Tarde da noite, revisito Paulo Mendes Campos e me detenho em uma de suas crônicas, Para Maria da Graça. Escrito há tanto tempo, o texto me chama atenção pela atemporalidade. Dirigidas a uma adolescente em idade de cursar o início do Ensino Médio, as palavras me impressionam, em especial, pela atualidade de algumas observações do autor mineiro:

“Os homens vivem apostando corrida, Maria. Nos escritórios, nos negócios, na política nacional e internacional, nos clubes, nos bares, na literatura, até amigos, até irmãos, até marido e mulher, até namorados, todos vivem apostando corrida. São competições tão confusas, tão cheias de truques, tão desnecessárias, tão fingindo que não é, tão ridículas muitas vezes, por caminhos escondidos, que, quando os atletas chegam exaustos a um ponto, costumam perguntar: ‘A corrida terminou! Mas quem ganhou?’”

Na verdade, vivemos em um mundo muito competitivo e temos que nos adequar a essa realidade. Produtos e serviços, funções, cargos, aparência, competência, sucesso: a competição nos cerca a todo momento, em todos os lugares. Essa pressão tem uma faceta positiva, pois nos obriga a estarmos atentos e nos aprimorarmos, expulsando a acomodação de nossos domínios. Desse modo, identificar gaps, aprimorar performance, aprofundar conhecimento, dominar tecnologias, entre tantas outras necessidades que o mundo atual impõe, passam naturalmente a fazer parte da formação das pessoas que vivem hoje e isso pode tornar a competição algo muito motivador .
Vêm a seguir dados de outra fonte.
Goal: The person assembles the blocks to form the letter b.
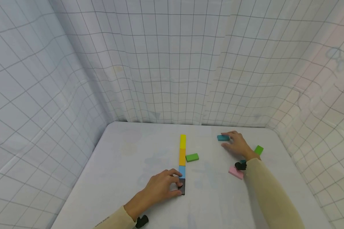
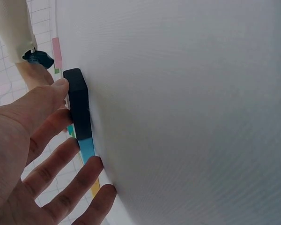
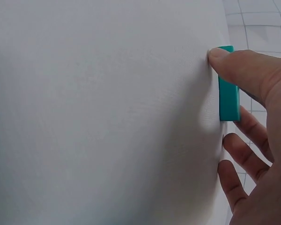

Mas, como salienta Paulo Mendes Campos, muito dessa competitividade, que se tornou uma marca da cultura atual, é preciso. Rankings e outros mecanismos comparativos podem ser estimulantes e necessários. Mas, ocorre que o apelo ao sucesso, frequentemente, acaba exacerbando-se  e gera uma corrida desenfreada, na qual brilhar no alto do pódio, destacando-se como melhor entre todos, passa a ser o objetivo principal.

Ser o melhor jogador de futebol do mundo, o atleta mais rápido, o empresário mais rico, a modelo mais linda, o aluno de melhor desempenho, o colégio mais destacado no ranking nacional: ser o primeiro passou a ser uma obsessão que gera uma expectativa permanente. O resultado não poderia ser outro , a não ser um nível de ansiedade tão alto que pode ser até letal algumas vezes. Nesse contexto, uma indagação óbvia quase nunca é feita: é preciso, realmente, ser o primeiro?

A competição pode ser inevitável, mas metas dos indivíduos implicados nela devem ser individuais. Toda pessoa tem, por dever, procurar ser melhor. Contudo, isso não significa ser “a melhor”. É verdade que, disseminada amplamente, há  uma cultura que reforça e pressiona para isso e imponha nos parâmetros de uma competição esportiva: quem não é o primeiro não é ninguém, só serve o lugar mais alto do pódio. Mas, na vida, na verdade, ganha quem consegue realizar seus próprios objetivos, mesmo que isso não satisfaça o desejo daqueles que estão em torno, na expectativa, sejam eles conhecidos, amigos, ou mesmo pais.

A noite vai alta e resolvo ir para a cama, ainda pensando nas palavras de Paulo Mendes Campos a Maria da Graça: “ Se tiveres que ir a algum lugar, não te preocupes com a vaidade fatigante de ser a primeira a chegar. Se chegares aonde quiseres, ganhaste.”